Location: Hydrology and Remote Sensing LaboratoryTitle: Assessing correlations of satellite-derived evapotranspiration, precipitation and leaf area index anomalies with yields of major Brazilian crops
|ZOLIN, C. - Collaborator|
|SENTELHAS, P. - Universidad De Sao Paulo|
|HAIN, C. - Collaborator|
|SEMMENS, K. - Collaborator|
|YILMAZ, M.T. - Middle East Technical University|
|OTKIN, J. - University Of Wisconsin|
|TETRAULT, R. - Foreign Agricultural Service (FAS, USDA)|
Submitted to: Remote Sensing of Environment
Publication Type: Peer Reviewed Journal
Publication Acceptance Date: 11/24/2015
Publication Date: 3/1/2016
Citation: Anderson, M.C., Zolin, C., Sentelhas, P., Hain, C., Semmens, K., Yilmaz, M., Gao, F.N., Otkin, J., Tetrault, R. 2016. Assessing correlations of satellite-derived evapotranspiration, precipitation and leaf area index anomalies with yields of major Brazilian crops. Remote Sensing of Environment. 174:82-99.
Interpretive Summary: Global yield monitoring efforts are increasingly utilizing geospatial information about surface moisture and crop conditions provided by satellites. This paper explores the utility of remote sensing maps of evapotranspiration (ET, a measure of crop water use), rainfall, and green biomass (leaf area index, or LAI) as predictors of at-harvest yield for major crops grown in Brazil. The crops investigated include soybeans, corn (first and second growing seasons), and cotton. The analyses shows that anomalies in ET, rainfall and LAI are most strongly correlated with yield estimates over the period 2003-2013 in regions where yields were highly variable - particularly in southern and northeastern Brazil. These areas were impacted by several severe drought events over the past decade, and signals of these droughts were clearly evident in all satellite indicators investigated. Of these, the Evaporative Stress Index, based on anomalies in ET, provided best overall performance in terms of strength and timing of peak correlations with yields. This suggests that remotely sensed reductions in crop water use relative to normal rates at critical points during the crop growing cycle may be an effective signal of impending crop failure.

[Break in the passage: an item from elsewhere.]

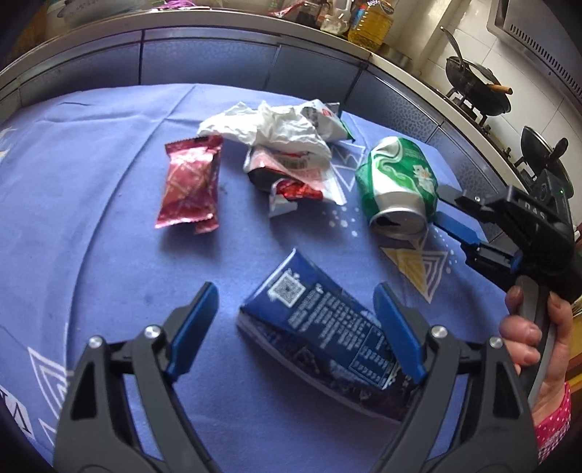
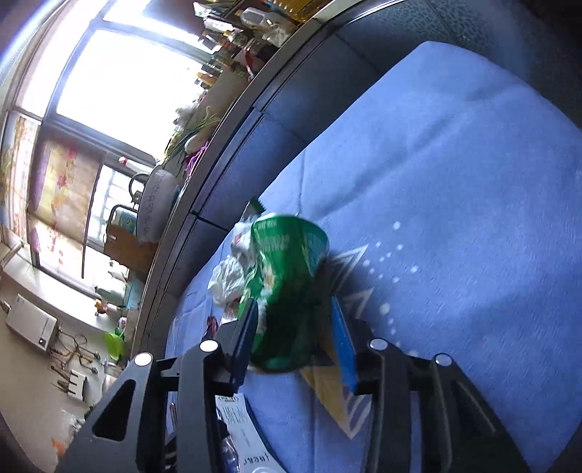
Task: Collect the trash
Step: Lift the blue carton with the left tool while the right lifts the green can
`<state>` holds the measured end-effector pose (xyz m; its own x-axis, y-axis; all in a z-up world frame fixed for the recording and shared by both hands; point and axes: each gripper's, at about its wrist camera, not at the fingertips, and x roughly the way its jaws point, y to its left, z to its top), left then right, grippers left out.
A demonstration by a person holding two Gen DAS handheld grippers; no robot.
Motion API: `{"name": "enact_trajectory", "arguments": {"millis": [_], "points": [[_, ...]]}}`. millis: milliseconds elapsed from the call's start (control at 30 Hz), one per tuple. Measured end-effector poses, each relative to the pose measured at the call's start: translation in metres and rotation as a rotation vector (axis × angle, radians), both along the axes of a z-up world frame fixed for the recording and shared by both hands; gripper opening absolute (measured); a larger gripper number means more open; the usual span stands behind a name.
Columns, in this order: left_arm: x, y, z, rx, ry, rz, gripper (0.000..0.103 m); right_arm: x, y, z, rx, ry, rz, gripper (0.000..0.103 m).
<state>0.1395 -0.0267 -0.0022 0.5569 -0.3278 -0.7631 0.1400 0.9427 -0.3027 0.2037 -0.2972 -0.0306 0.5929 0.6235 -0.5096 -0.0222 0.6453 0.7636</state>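
Bright window (image 2: 120, 72) lights a cluttered kitchen counter (image 1: 225, 18).

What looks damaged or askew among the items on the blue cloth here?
The green can is crushed and dented, lying on its side between the right gripper's fingers. The blue carton is flattened and lies at an angle between the open left gripper. The white wrapper is crumpled.

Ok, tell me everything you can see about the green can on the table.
The green can looks like thin aluminium, green with white swirls and a small flower mark, badly dented. It lies on its side on the blue tablecloth, its silver opened end toward the left wrist camera, right of the crumpled wrappers. The right gripper has one finger on each side of it; in the blurred right wrist view the pads look close on it, but contact is unclear.
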Motion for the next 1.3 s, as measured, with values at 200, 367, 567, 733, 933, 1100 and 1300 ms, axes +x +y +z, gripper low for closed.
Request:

Technical Abstract: To effectively meet growing global food demands will require a better understanding of factors that are currently limiting agricultural yields and where production can be viably expanded with minimal environmental consequences. Remote sensing can help to inform these analyses, providing valuable spatiotemporal information about yield-limiting moisture conditions and crop response under current climate conditions. In this paper we study correlations for the period 2002-2013 between yield estimates for major crops grown in Brazil and satellite indicators of crop water use or evapotranspiration (as conveyed by the Evaporative Stress Index; ESI), water supply (rainfall from the Tropical Rainfall Mapping Mission; TRMM) and biomass accumulation (leaf area index; LAI from the Moderate Resolution Imaging Spectroradiometer - MODIS). Correlations with yield data reported at both the state and municipality levels were computed as a function of satellite index composite date through the growing season to evaluate strength and timing of peak correlations for each index class.Correlation patterns were in general similar between all indices, both spatially and temporally. Spatial variability in correlation strength was largely driven by variability in yield over the period of record, with strongest correlations found in the south and northeast where severe flash droughts have occurred over the past decade. Peak correlations tended to occur during sensitive crop growth stages. At regional scales using state-level yield, the ESI provided higher correlations for most crops and regions in comparison with TRMM and LAI anomalies. Using finer scale yield data at the municipality level, ESI provided higher peak correlations with soybean yields, while TRMM precipitation had marginally better performance with corn in most states examined. For all crops, ESI peak correlations occurred earlier by 10 days on average over the country in comparison with TRMM precipitation anomalies and 25 days in comparison with MODIS LAI anomalies. These results provide insight into when and where different remote sensing indicators are likely to add significant value to yield forecasts, setting the stage for future work involving assimilation into crop modeling systems.